Among people with CF, 55.9% have private health insurance, while 18% have private health insurance plus Medicaid. Another 14% are insured only by Medicaid, and the remaining 12.1% only by Medicare; all are on Medicare by virtue of their disability.
More than a third of respondents say they cannot afford their insulin — a troubling statistic given that so many patients develop cystic fibrosis-related diabetes.
“Huge numbers of people have problems paying for healthcare, even 28.8% of people with annual incomes of $150,000 or more,” Regenstein said. “And people who have problems paying for routine care are six times more likely to skip their medications.”

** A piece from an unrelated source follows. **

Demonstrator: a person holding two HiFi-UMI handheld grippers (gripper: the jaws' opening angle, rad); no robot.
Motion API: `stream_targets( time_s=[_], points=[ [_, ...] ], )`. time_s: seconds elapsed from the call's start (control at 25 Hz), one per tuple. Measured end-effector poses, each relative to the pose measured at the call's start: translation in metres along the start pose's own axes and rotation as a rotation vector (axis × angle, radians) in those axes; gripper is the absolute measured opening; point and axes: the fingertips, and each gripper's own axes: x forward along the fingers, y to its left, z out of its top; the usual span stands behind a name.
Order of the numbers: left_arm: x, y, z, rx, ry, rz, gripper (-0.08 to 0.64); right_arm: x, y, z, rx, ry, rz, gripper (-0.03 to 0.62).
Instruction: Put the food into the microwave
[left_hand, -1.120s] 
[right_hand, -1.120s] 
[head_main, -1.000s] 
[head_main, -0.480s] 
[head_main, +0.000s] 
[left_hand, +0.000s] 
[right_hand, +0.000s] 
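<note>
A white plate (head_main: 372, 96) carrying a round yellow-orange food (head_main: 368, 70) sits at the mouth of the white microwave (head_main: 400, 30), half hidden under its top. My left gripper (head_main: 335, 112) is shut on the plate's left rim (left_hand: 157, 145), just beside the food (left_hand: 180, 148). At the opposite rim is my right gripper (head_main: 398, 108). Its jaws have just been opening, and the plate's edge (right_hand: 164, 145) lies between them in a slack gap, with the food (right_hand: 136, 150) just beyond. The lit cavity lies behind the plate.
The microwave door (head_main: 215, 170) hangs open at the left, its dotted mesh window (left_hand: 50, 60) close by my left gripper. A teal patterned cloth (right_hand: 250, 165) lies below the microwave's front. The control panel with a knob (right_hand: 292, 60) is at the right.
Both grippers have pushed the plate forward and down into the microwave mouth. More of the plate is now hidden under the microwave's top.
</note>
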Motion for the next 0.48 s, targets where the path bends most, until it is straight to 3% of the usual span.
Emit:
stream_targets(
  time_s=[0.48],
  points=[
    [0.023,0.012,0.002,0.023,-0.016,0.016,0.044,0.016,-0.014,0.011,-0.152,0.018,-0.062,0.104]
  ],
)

CF drugs and cost-effectiveness
Scott Grosse, PhD, is a health economist at the Atlanta-based Centers for Disease Control and Prevention (CDC). Grosse also spoke at NACFC, on the topic “Cost as a Potential Barrier to Accessing Treatments for Rare Diseases.”
He said that prescription medicines accounted for only 9% of the $2.9 trillion Americans spent on healthcare in 2013, far behind hospital care (32%) and doctor visits (20%). Yet a recent spike in drug prices has dominated headlines, causing problems for CF patients with limited incomes.
“Affordability refers to budget impact. If you have an ultra-rare condition, the cost per person may be high, but because it affects a small number of people, the impact may not be high. So the number of people treated may be more important to the payer than the cost-effectiveness ratio,” Grosse said.
“If two drugs have the same price, but one has no alternative treatment for that indication, it’ll be much more likely to be considered medically necessary than the one for which there’s an alternative,” he said.
Under Medicaid, Grosse pointed out, more costly drugs are less likely to be covered, because a higher bar of evidence may be required.
“High out-of-pocket costs can lower medication adherence,” he said. “When families have to spend a large percentage of their income on medication, they’re likely to reduce their adherence and not [fill] their prescriptions.”
For example, the average per-patient price of Vertex Pharmaceuticals’ CF therapy Kalydeco (ivacaftor) for 34 privately insured U.S. patients during 2014-16 was $306,719, while the median out-of-pocket payment was $617.50 — though the amounts individuals actually paid ranged anywhere from $45 to over $12,000.
“Payers are less likely to effectively cover very high-priced drugs, even if cost-effectiveness is not an official criteria for coverage decisions,” Grosse said. “In the U.S., cost-effectiveness is not an official criterion. For Medicare — which covers the elderly — medical necessity is the stated criteria. If the treatment for a condition is life-extending, it will be approved regardless of cost.”